## [WHAT YOU NEED TO DO]
Output only the lines below from the one containing "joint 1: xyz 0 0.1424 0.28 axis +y" to the one containing "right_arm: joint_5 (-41", exactly as written, both ends kept.

## [RECORDS SHOWN]
______

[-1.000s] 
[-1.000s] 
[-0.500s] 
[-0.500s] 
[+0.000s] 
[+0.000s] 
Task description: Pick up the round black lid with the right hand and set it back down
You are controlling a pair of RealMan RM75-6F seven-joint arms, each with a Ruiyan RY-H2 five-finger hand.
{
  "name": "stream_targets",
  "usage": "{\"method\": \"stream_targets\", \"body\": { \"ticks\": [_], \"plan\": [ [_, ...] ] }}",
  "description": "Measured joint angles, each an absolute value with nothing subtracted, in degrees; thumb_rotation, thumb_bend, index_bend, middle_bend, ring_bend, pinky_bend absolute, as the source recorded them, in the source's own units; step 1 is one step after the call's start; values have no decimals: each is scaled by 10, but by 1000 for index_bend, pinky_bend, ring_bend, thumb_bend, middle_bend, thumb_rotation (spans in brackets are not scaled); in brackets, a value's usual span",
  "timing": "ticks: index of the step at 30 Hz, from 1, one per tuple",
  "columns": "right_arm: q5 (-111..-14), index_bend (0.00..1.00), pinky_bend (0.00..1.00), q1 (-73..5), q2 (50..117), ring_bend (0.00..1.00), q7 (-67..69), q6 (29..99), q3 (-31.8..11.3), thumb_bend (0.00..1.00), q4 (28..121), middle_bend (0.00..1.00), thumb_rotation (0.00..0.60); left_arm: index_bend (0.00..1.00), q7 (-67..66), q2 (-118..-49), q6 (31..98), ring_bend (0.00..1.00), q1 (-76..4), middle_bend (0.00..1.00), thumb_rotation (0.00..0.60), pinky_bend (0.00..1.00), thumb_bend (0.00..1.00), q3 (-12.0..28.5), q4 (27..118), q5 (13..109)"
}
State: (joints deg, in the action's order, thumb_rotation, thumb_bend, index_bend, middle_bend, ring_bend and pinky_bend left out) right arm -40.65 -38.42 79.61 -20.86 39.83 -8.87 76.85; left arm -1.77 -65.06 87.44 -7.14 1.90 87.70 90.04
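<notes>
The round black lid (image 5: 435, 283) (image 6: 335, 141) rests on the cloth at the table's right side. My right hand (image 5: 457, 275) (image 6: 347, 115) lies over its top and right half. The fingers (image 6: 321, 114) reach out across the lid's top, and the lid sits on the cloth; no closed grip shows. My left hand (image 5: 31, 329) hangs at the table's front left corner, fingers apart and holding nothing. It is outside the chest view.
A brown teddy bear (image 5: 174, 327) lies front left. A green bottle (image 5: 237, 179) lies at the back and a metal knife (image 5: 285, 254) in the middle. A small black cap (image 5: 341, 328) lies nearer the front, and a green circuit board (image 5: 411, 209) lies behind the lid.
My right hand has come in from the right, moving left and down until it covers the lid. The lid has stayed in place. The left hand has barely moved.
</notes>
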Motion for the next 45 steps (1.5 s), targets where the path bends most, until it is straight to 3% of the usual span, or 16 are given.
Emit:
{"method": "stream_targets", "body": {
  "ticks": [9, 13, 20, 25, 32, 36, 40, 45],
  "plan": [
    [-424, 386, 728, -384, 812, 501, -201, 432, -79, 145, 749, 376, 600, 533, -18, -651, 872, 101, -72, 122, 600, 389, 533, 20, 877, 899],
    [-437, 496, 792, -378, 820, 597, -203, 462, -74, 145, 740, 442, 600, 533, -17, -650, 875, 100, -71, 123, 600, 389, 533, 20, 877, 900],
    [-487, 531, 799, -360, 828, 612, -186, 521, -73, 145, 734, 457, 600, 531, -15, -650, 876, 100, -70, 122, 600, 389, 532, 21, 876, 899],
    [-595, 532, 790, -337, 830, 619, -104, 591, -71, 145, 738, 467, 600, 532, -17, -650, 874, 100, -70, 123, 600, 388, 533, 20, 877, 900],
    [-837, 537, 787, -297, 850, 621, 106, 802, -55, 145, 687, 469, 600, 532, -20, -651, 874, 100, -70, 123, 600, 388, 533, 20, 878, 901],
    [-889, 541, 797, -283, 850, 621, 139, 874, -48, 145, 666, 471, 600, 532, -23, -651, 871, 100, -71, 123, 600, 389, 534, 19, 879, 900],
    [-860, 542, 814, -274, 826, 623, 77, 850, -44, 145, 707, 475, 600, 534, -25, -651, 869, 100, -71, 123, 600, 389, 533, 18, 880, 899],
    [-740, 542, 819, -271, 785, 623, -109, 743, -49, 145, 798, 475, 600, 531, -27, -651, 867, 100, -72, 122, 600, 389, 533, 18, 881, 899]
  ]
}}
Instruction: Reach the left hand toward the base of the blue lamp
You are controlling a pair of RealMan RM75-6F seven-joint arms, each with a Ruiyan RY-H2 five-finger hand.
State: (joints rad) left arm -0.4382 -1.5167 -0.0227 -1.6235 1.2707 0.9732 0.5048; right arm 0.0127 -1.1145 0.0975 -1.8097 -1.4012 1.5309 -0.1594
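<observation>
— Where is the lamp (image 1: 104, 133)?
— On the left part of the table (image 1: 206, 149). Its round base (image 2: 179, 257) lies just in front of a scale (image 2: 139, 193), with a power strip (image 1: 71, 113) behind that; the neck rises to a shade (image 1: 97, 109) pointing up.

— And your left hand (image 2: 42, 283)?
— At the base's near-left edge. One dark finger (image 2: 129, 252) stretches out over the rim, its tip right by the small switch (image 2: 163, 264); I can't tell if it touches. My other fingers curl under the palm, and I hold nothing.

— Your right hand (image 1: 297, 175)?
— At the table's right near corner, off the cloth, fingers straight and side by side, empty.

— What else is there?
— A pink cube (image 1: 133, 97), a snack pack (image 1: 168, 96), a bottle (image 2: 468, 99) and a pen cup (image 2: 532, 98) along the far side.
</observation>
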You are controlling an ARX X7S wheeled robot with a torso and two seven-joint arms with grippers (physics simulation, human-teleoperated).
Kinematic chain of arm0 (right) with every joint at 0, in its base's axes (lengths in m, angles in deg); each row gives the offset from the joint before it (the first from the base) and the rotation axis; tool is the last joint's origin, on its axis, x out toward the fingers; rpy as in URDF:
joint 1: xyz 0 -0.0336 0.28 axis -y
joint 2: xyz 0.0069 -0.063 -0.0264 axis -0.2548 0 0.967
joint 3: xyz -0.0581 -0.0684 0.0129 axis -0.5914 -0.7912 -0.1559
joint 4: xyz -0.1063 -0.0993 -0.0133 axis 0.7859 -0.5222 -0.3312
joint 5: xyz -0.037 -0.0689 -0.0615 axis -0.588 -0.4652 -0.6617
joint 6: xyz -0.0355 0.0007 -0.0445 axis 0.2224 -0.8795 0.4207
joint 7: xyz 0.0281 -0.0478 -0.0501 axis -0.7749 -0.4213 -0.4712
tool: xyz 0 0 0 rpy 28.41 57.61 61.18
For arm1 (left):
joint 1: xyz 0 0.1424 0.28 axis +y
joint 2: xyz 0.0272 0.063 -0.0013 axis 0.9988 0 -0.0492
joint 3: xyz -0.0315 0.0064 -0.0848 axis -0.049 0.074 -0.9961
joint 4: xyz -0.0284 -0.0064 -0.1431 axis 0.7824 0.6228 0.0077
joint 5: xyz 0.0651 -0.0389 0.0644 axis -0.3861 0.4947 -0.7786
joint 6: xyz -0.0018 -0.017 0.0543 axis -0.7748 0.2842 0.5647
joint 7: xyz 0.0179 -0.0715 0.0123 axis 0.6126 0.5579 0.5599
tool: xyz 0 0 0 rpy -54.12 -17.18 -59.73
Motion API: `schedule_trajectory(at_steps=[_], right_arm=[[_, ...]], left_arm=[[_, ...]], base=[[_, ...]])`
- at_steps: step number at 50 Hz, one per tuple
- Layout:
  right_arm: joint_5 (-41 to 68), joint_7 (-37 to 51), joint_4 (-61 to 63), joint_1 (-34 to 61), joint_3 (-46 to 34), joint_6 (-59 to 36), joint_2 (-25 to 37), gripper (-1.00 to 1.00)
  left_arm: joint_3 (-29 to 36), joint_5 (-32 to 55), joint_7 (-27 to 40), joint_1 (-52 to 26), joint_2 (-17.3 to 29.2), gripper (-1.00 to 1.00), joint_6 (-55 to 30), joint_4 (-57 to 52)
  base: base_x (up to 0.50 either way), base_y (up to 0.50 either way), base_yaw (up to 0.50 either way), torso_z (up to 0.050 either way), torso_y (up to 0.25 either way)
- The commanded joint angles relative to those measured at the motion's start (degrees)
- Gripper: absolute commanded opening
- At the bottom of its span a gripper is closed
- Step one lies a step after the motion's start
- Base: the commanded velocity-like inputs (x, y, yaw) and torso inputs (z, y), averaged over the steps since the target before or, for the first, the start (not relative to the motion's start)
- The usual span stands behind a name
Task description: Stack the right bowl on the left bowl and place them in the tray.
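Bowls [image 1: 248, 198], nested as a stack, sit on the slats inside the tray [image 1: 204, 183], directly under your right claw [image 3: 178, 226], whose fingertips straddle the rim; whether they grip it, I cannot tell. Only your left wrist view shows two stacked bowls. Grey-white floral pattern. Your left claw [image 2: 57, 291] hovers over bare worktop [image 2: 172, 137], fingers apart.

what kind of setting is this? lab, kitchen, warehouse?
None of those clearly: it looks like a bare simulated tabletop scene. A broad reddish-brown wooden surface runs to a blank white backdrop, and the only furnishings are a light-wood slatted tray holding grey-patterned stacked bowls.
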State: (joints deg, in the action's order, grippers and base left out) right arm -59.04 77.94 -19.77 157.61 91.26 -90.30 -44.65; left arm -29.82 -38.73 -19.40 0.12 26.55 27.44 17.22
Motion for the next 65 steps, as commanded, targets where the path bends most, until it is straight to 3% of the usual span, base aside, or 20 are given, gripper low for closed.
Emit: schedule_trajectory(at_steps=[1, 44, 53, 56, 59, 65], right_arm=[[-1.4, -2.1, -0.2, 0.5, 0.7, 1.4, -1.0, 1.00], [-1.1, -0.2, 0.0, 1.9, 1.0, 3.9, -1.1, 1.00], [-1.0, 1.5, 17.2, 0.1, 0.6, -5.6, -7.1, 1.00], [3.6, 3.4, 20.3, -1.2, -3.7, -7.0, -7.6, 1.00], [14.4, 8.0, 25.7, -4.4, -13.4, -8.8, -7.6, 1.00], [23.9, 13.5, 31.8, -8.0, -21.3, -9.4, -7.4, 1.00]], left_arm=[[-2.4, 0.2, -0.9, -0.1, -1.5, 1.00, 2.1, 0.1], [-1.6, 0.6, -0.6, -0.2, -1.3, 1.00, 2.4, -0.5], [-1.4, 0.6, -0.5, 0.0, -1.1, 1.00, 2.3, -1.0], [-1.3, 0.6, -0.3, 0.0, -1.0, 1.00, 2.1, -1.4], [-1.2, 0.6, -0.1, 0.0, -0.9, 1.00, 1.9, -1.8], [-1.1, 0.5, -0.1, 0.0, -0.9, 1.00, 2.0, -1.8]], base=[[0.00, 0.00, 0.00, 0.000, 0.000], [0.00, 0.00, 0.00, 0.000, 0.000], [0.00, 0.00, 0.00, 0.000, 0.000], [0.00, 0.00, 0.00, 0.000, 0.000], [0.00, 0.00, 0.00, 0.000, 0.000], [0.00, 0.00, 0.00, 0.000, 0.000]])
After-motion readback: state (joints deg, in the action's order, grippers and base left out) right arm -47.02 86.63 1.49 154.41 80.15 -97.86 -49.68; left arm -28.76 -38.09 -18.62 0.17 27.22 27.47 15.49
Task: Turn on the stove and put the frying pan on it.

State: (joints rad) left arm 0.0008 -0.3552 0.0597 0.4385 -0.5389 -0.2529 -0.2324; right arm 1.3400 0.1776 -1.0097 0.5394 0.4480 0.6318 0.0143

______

## [SOLUTION TO THIS EXERCISE]
joint 1: xyz 0 0.1424 0.28 axis +y
joint 2: xyz 0.0272 0.063 -0.0013 axis 0.9988 0 -0.0492
joint 3: xyz -0.0315 0.0064 -0.0848 axis -0.049 0.074 -0.9961
joint 4: xyz -0.0284 -0.0064 -0.1431 axis 0.7824 0.6228 0.0077
joint 5: xyz 0.0651 -0.0389 0.0644 axis -0.3861 0.4947 -0.7786
joint 6: xyz -0.0018 -0.017 0.0543 axis -0.7748 0.2842 0.5647
joint 7: xyz 0.0179 -0.0715 0.0123 axis 0.6126 0.5579 0.5599
tool: xyz 0 0 0 rpy -54.12 -17.18 -59.73
Motion API: `schedule_trajectory(at_steps=[_], right_arm=[[_, ...]], left_arm=[[_, ...]], base=[[_, ...]])`
- at_steps: step number at 50 Hz, one per tuple
- Layout:
  right_arm: joint_5 (-41 to 68), joint_7 (-37 to 51), joint_4 (-61 to 63), joint_1 (-34 to 61), joint_3 (-46 to 34), joint_6 (-59 to 36), joint_2 (-25 to 37), gripper (-1.00 to 1.00)

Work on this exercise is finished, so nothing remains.